Just as the disciples did, we are called to carry that presence everywhere we go, she said, adding that this is so important because Jesus is the solution to every problem we will ever face.
That makes this a time of opportunity and not simply hardship, she told viewers. But she cautioned them not to come on too strong with arguments and apologetics as they attempt to bring restoration and healing to the world because people’s hearts are still raw from isolation, illness, and fear.
Her suggestion was to use the way of love.
“When we carry God’s presence, when we learn to release God’s presence into broken situations, what’s essentially happening is we are setting out to give people an encounter with love,” Jonna said. “Put simply, everyone we meet should walk away from us feeling loved.”
It’s God’s love and kindness that leads people to repentance, she explained.

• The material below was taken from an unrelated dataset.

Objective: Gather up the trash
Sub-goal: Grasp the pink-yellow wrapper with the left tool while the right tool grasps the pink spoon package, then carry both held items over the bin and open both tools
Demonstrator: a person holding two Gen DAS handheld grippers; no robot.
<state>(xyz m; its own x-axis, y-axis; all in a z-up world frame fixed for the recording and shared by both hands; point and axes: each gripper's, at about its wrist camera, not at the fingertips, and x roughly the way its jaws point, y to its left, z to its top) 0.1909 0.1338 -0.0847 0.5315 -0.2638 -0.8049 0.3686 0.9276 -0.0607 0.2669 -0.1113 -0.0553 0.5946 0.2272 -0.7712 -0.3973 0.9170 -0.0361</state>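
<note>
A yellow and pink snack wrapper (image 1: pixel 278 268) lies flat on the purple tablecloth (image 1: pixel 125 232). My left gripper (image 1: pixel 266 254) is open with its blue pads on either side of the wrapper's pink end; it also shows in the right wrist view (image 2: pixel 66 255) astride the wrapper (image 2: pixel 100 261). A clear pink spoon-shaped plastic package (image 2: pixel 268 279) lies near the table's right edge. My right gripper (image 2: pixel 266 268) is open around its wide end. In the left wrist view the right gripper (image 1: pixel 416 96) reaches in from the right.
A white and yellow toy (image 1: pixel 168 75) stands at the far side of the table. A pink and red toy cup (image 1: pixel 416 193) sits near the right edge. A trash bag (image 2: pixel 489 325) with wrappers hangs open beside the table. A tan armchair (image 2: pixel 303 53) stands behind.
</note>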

If there is a situation that someone feels a longing to fix or restore, the best way is to pray that God will give us his view of that situation and teach us to see through the eyes of love.
Saying that this can be hard to do, Jonna asked viewers not to attempt it if they are not anchored in the Lord. Otherwise they will be giving from a place of emptiness, she said.

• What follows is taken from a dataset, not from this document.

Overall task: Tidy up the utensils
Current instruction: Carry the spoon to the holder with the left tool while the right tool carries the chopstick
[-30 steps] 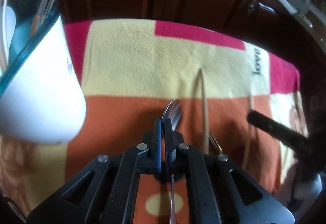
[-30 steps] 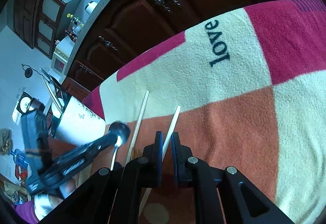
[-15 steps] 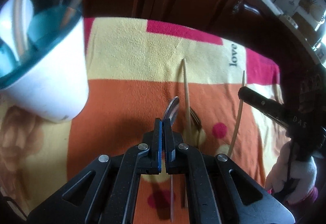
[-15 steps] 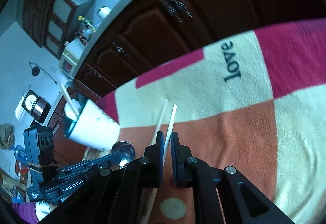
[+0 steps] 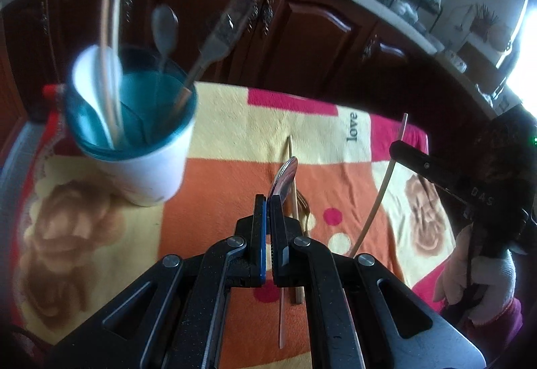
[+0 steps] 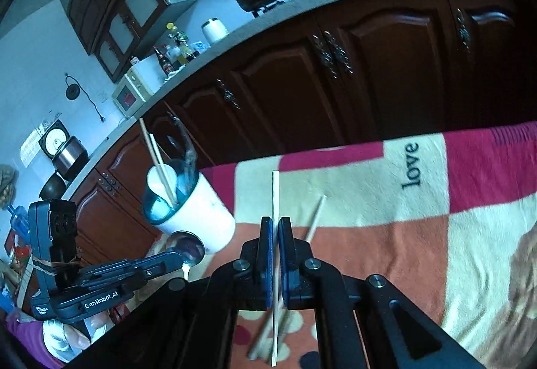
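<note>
Left tongs (image 5: 267, 201) are clenching a metal spoon (image 5: 285, 176) by the neck. Bowl is sticking out past the tips and pointing far; handle is running back under the jaws toward me. In the right view the same spoon (image 6: 185, 246) is showing its bowl just in front of the cup's base.

Right tongs (image 6: 276, 222) are clenching a pale chopstick (image 6: 275, 201). It's standing nearly upright in that view, top end poking well past the tips, bottom end hanging below the jaws. From the left view that chopstick (image 5: 386, 174) is rising at a slant out of the right tongs (image 5: 402, 152) at far right.

White cup (image 5: 144, 167) with a blue inside is standing on the blanket (image 5: 235, 127), far left of the left tongs. It's already holding chopsticks, a white spoon, a metal spoon and a fork (all blurred, so I'm not counting them). In the right view the cup (image 6: 198, 211) is sitting left of the held chopstick, at the blanket's (image 6: 369, 201) left edge.

Second chopstick (image 5: 292, 174) is lying on the blanket just right of the held spoon, running near to far. Right view is showing it (image 6: 313, 218) slanted, passing under my right tongs. A fork (image 5: 303, 204) is lying beside it, mostly hidden by the left tongs.

Dark wooden cabinets (image 6: 335, 67) are filling the far side.
</note>
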Demonstrator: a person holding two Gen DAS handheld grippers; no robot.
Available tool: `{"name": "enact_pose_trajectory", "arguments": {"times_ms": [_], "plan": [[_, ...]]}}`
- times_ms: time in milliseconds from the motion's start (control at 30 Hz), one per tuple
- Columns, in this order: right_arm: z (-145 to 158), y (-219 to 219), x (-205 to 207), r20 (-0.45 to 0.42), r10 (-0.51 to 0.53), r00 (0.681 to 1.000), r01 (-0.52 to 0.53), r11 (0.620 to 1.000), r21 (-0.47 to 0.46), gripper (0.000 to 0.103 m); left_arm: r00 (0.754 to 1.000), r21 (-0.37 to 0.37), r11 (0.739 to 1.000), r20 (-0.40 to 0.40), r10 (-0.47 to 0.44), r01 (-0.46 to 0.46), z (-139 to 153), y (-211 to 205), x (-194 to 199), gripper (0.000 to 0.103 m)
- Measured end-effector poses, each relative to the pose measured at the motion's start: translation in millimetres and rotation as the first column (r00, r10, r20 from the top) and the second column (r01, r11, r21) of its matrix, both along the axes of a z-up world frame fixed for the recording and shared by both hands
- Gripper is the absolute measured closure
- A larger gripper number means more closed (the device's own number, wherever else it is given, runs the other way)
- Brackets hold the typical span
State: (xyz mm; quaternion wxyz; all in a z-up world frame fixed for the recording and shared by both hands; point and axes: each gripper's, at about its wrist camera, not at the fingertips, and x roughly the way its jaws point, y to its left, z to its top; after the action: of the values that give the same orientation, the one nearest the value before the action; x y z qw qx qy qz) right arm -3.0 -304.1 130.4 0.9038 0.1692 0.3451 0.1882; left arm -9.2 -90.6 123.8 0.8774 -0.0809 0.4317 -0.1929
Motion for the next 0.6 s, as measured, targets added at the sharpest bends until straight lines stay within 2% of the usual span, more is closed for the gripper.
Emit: {"name": "enact_pose_trajectory", "arguments": {"times_ms": [333,600], "plan": [[49,58,7,0.085,0.071,0.994,-0.069,0.997,-0.026,0.100,0.996,-0.047,0.998,0.070,0.054,-0.051,41,42,-7,0.102],[83,103,30,0.147,0.113,0.983,-0.110,0.994,-0.028,0.100,0.983,-0.073,0.990,0.130,0.131,-0.122,76,83,13,0.102]]}}
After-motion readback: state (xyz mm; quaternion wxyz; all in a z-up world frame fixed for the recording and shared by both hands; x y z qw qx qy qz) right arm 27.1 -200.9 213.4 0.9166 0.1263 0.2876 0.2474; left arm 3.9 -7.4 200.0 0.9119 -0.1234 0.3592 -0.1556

“For this reason, intimacy with the Lord is our greatest weapon,” Jonna said before turning the talk over to Jim. “It is of utmost importance. For us to be missionary minded we have to be rooted in intimacy with the Lord.”
A STABLE ANCHOR
Jim Schuster said many people go through a cycle of being filled by the Lord’s love and then pouring that out to others, only to be left empty again. He suggested the principle of overflow instead.
“It’s this idea that we can both pour ourselves out in love for others while remaining full ourselves,” he explained. “When we allow the love of God to fill us to overflowing, it can have a tremendous impact on the world around us.”

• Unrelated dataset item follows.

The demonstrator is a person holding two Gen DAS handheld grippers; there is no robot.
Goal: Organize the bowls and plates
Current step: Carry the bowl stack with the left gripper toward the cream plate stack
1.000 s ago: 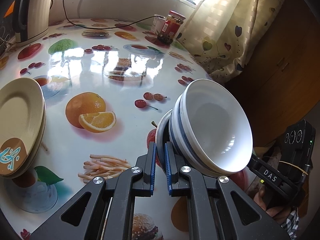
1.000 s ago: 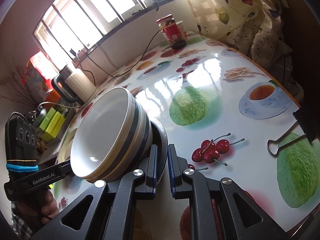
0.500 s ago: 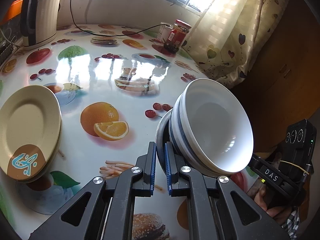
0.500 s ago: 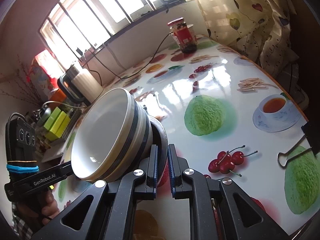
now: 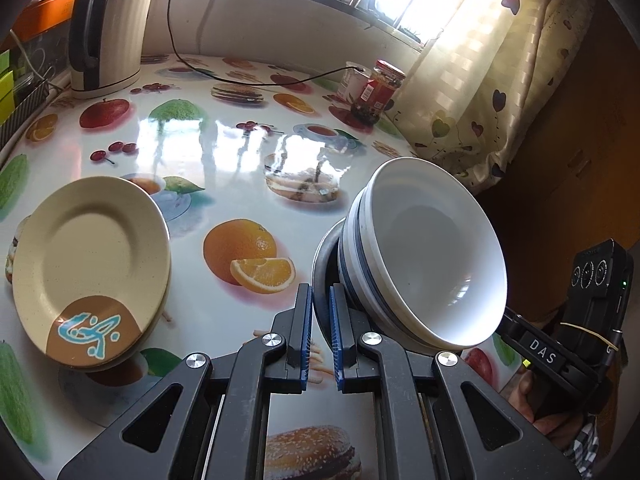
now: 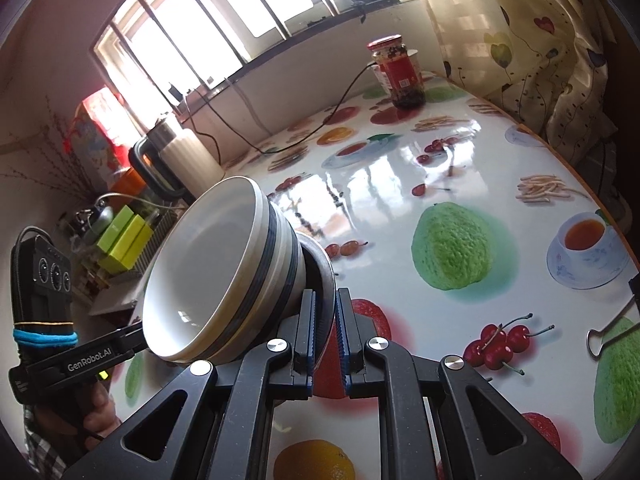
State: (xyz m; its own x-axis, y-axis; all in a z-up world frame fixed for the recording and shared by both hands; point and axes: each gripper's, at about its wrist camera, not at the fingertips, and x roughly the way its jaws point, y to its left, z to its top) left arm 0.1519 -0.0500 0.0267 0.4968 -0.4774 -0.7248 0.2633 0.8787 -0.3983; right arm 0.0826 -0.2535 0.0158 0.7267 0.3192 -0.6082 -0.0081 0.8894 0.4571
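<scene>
1. The left gripper (image 5: pixel 320 320) is clamped on the rim of a grey metal dish (image 5: pixel 322 256). The rim stands edge-on between its blue pads.
2. The right gripper (image 6: pixel 325 328) pinches the opposite rim of the same dish (image 6: pixel 322 260) in the same way, so both tools are clenched and share one load.
3. In the dish sits a stack of white bowls (image 5: pixel 424 256) with dark blue bands, carried clear of the table (image 5: pixel 224 160). Each camera sees the stack tipped with its open mouth toward the other gripper. How many bowls are nested I cannot tell for sure; two at least.
4. From the left gripper, the plates (image 5: pixel 90 264) lie to the left and a little ahead. They are a cream stack with a brown-and-blue patch, resting on the table well apart from the bowls. The right view does not show them.
5. My judgement: if the bowls are to join the plates, the load must travel leftward, left hand leading, since it is the nearer. The line between the two grips is the axis to keep level, or the bowls may slide out.
6. Farther off stand a jar (image 5: pixel 378 96), a kettle (image 5: pixel 108 28) and its cord (image 5: pixel 256 80), out of that path.
</scene>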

This requires learning to love by receiving God’s love for us, Jim said, telling them “If we aren’t experiencing the love that Jesus has for us, we have no hope of loving others well.”
“God’s love is always available to us. We can always go back and tap into that love and receive from his love,” he said. “His love is not contingent on my performance. It remains the stable anchor I can always return to.”
In praying, it is important to imagine the Lord is present to us and then receive his affections for us. “Allow the Lord to take you wherever he wants to go in prayer, but remain anchored in his affections the whole time,” Jim said.
He has found that the Lord often wants to talk about his hopes and dreams, because God loves the things that make our hearts come alive. Sometimes he will lead us to an area of pain or correction, but always with love.
“He can fill us to overflowing and we can extend his love and even his affections to those we meet during the day because we’re always tapped into that place of receiving his affections,” Jim said, before leading conference participants in a short time of prayer.
Dan Dúet of Two Twelve Ministries in San Antonio, Texas, returned to the conference for the sixth year to offer praise and worship music, as well as a talk: “It’s One or the Other: What Will I Take with Me into Battle?”
Reminding them of the Scripture passage on which the conference was based, Deuteronomy 31:6, he urged them to be “strong and steadfast” in the face of adversity, “for it is the Lord your God who marches with you. He will never fail or forsake you.”
It is not possible to live God’s will for us unless we are aligned with him and not the other way around, Dúet said.
“We do not create God in our image and likeness and yet that is a message that is permeating through our society,” he told conference participants.
He invited them to get to know the Lord in the Scriptures and sacraments, because “The word of God is truth.”
Deacon Kevin Zeeb of Blessed Sacrament Parish in Morton offered opening and closing remarks and prayers. Chairing the conference was Cady Nosbisch.